At the University of Ilorin Teaching Hospital (UITH) in Kwara State, residents described scenes of desperate patients being turned away at the gate. “They are letting us die,” one resident said. “If you fall sick now and you don’t have money to go to a private hospital, you are finished. UITH is supposed to be the last hope, but now they are rejecting people.”

In Ibadan, patients at University College Hospital (UCH) — Nigeria’s first university teaching hospital — were discharged or transferred. Some families, unable to move critically ill relatives, chose to leave them behind and pray the strike would end in time. In Port Harcourt, wards at UPTH sat eerily empty, beds stripped bare as patients were routed to state facilities.

Across Lagos, public hospitals in Ikeja, Ikorodu, Badagry, and Epe turned away residents daily. Those with health insurance were forced to pay out of pocket because record officers weren’t available to process claims. Patients were told to buy their own syringes and gloves from private pharmacies.
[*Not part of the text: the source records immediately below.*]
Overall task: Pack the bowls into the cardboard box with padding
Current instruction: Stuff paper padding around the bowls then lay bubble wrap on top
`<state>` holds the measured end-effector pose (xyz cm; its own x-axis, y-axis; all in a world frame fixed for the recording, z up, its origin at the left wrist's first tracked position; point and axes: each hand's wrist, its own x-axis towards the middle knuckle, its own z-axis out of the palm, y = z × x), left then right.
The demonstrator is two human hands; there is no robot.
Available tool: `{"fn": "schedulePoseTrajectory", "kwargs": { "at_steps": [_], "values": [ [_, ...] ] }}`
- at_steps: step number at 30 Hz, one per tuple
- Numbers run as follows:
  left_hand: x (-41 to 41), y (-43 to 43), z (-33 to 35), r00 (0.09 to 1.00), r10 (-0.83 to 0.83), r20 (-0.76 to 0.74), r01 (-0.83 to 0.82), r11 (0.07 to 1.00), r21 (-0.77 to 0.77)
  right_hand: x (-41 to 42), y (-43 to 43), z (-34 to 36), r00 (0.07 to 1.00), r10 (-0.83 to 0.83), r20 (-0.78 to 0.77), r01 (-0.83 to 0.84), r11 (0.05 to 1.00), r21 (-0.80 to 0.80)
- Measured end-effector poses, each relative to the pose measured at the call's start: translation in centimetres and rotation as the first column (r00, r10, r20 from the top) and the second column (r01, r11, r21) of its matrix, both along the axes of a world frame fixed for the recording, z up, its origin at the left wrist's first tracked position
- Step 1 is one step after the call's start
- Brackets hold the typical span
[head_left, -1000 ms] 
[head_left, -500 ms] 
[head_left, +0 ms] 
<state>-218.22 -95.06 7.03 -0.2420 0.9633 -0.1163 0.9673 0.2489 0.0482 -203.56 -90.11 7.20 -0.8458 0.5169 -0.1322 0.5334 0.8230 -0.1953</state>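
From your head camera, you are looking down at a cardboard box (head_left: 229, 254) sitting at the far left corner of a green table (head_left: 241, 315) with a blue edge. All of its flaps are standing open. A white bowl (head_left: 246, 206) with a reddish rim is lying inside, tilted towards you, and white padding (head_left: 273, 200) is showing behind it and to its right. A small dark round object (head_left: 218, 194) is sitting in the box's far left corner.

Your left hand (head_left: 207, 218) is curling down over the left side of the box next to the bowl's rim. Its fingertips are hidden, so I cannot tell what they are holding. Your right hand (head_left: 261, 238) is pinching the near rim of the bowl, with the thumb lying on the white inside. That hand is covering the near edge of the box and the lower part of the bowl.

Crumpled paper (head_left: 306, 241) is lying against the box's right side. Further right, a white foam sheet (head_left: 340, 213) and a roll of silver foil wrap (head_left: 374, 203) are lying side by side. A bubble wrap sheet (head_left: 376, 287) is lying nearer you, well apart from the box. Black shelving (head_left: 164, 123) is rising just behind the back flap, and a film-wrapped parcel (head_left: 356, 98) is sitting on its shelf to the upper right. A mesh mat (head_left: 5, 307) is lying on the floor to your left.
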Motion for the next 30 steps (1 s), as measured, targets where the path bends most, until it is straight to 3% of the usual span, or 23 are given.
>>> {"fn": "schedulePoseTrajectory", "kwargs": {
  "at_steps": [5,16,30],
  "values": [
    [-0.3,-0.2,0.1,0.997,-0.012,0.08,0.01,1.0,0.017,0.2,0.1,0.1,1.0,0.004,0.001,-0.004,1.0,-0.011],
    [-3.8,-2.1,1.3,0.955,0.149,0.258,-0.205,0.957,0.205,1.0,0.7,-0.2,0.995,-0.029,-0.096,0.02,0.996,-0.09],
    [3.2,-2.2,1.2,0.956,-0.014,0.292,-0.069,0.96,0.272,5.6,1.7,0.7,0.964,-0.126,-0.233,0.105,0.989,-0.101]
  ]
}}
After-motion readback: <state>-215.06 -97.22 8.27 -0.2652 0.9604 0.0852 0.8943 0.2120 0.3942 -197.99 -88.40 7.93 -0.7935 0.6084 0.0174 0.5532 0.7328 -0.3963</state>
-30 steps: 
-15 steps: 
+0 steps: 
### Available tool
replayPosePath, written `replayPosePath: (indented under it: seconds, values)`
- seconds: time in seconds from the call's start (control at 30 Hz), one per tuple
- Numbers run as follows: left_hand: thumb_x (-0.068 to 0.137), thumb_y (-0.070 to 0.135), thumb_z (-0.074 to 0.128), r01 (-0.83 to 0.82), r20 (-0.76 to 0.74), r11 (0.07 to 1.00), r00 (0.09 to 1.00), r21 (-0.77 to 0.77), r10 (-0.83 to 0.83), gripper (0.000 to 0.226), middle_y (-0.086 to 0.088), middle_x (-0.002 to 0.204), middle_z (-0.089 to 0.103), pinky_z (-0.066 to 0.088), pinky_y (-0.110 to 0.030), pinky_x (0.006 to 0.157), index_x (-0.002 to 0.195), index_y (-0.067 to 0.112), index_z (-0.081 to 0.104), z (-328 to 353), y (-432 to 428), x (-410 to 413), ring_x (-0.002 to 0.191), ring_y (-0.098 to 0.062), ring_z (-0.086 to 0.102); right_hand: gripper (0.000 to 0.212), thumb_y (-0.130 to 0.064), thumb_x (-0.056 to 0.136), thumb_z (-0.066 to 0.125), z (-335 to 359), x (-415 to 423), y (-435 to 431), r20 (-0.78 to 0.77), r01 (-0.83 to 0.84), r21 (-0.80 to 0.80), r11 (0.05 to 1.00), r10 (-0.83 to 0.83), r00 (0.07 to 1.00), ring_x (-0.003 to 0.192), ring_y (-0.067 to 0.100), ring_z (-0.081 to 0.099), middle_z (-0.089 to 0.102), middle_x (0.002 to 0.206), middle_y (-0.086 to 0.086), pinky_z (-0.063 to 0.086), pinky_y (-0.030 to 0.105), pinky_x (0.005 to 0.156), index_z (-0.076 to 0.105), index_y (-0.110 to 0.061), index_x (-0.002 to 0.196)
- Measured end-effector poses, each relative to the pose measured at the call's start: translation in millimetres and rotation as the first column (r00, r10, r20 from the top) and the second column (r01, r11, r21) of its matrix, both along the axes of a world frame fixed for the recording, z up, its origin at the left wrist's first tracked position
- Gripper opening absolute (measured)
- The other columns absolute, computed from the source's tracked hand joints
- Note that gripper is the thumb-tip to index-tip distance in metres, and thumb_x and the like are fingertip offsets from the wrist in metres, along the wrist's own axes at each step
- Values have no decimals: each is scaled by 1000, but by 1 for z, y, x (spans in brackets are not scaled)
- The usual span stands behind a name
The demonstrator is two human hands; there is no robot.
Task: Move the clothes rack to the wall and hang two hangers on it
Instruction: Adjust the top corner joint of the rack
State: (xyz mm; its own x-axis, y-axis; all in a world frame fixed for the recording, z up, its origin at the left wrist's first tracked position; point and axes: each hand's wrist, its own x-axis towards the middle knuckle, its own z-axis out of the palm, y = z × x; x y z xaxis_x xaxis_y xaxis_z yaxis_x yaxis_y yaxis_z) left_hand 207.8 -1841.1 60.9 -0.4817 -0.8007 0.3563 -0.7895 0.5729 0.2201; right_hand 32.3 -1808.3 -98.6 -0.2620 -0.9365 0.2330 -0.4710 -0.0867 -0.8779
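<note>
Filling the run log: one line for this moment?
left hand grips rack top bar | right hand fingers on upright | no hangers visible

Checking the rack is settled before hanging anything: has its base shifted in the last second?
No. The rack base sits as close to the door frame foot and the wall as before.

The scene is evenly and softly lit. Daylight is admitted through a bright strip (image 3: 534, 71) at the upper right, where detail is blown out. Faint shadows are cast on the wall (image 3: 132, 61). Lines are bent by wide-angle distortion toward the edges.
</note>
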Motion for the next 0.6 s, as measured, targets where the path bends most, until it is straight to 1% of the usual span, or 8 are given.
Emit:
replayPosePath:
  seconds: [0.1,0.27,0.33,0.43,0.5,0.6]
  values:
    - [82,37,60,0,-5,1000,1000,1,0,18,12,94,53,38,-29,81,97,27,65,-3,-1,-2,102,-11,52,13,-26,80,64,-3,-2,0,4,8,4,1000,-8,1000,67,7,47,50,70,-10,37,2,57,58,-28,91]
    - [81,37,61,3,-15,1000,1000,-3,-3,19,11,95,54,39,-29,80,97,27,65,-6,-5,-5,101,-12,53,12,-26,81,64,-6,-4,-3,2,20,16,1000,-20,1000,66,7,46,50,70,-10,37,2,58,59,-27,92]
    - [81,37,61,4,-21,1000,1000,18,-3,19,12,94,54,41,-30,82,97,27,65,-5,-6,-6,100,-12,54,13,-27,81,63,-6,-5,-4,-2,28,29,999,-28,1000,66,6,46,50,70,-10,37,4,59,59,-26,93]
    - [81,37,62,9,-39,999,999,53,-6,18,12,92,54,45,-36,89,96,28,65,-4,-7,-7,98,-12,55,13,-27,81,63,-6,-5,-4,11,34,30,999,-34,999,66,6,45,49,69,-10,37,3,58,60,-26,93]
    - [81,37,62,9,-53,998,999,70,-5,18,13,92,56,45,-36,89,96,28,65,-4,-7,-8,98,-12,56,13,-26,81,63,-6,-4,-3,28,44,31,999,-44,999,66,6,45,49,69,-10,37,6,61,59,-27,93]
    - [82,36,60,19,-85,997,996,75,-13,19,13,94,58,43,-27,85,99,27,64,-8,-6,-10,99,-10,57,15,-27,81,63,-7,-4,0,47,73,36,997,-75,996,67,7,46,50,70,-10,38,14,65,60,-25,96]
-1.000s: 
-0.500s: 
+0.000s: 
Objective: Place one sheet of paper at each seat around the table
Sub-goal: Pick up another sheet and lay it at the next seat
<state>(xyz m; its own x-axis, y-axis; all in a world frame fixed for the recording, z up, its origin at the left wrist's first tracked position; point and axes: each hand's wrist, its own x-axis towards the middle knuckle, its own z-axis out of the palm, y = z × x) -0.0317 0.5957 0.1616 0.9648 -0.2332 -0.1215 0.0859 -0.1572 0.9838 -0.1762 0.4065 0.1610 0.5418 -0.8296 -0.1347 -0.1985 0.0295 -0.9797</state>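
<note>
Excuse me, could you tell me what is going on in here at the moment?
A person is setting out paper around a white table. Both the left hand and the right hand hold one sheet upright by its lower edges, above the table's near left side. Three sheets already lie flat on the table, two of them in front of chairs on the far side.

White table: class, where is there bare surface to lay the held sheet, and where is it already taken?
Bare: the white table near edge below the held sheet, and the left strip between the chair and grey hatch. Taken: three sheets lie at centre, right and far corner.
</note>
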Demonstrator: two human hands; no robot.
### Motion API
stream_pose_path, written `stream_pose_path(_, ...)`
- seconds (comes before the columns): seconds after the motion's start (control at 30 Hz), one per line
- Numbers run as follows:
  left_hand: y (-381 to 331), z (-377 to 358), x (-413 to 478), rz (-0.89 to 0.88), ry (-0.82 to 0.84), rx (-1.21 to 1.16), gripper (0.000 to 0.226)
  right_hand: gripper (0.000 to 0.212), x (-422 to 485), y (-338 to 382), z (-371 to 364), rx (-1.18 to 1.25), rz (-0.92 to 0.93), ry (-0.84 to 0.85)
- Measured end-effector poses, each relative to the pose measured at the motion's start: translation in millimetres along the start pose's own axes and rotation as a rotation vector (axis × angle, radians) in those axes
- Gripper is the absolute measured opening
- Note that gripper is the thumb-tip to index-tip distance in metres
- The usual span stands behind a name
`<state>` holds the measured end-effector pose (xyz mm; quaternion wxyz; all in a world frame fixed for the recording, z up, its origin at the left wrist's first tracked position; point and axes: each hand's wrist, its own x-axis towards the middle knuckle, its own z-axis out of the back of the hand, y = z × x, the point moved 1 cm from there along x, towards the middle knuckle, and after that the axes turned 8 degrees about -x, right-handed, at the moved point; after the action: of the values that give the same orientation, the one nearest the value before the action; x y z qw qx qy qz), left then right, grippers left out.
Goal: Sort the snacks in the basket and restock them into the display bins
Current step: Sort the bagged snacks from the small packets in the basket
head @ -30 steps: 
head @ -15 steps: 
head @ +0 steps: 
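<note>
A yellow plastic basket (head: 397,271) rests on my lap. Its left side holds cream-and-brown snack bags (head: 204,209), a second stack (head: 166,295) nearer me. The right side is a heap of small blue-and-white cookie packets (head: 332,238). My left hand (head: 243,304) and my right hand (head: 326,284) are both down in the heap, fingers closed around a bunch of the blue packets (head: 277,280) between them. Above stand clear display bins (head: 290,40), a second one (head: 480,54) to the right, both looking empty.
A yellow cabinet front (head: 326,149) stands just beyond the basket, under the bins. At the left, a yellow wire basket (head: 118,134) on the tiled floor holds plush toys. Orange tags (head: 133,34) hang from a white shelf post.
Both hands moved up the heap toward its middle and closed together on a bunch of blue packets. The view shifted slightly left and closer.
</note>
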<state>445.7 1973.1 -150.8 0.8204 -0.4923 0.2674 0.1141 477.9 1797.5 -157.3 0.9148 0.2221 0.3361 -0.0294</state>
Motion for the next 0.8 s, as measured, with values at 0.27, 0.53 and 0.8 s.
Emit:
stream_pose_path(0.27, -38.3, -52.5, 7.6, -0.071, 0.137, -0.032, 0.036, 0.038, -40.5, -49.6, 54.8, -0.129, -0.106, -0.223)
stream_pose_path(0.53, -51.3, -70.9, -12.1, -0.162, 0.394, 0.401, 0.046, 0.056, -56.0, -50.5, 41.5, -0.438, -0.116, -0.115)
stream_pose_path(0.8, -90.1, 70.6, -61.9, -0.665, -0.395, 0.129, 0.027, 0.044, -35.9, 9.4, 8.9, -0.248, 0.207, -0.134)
Basic blood tests had to be done at private labs — at private prices.

The Core Demand: Pay What Was Promised

At the heart of the strike was a deceptively simple demand: implement the Consolidated Health Salary Structure (CONHESS). The government had agreed to adjustments years earlier. JOHESU said the agreements were never honoured. The federal government maintained that most demands had been addressed — a claim unions flatly rejected.

In response, the Federal Ministry of Health issued a circular in January directing hospital management to enforce a “no work, no pay” rule and to hire locum staff to fill critical gaps in accident and emergency, labour wards, and ICUs. It did little to resolve the underlying grievances. It did, however, intensify bitterness on the union side.

The Cost in Human Lives

What makes this strike different from typical labour disputes is the immediacy of the consequences. When factory workers strike, production halts. When health workers strike, people die. Nigeria has no reliable data on how many lives were lost during these 84 days — few official records were kept, and the government showed little urgency in tracking the human toll.

What is documented is the shift in healthcare-seeking behaviour: private hospitals reported surges in demand they were not equipped to meet. Poorer patients simply delayed treatment, hoping to outlast the strike. Some didn’t.

Where Things Stand

After 84 days, JOHESU suspended the strike following renewed negotiations. But “suspended” is not “resolved.” The union has reserved the right to resume if the government fails to follow through on commitments — a scenario that has played out before in Nigeria’s labour history.

For now, hospitals are returning to a fragile normalcy. But the structural issues that made this strike possible — inadequate pay, broken agreements, systemic neglect of non-physician workers — remain firmly in place.

Nigeria’s public health system has survived this crisis. The question is whether the government will use the window to fix it, or wait for the next walkout to force the conversation again.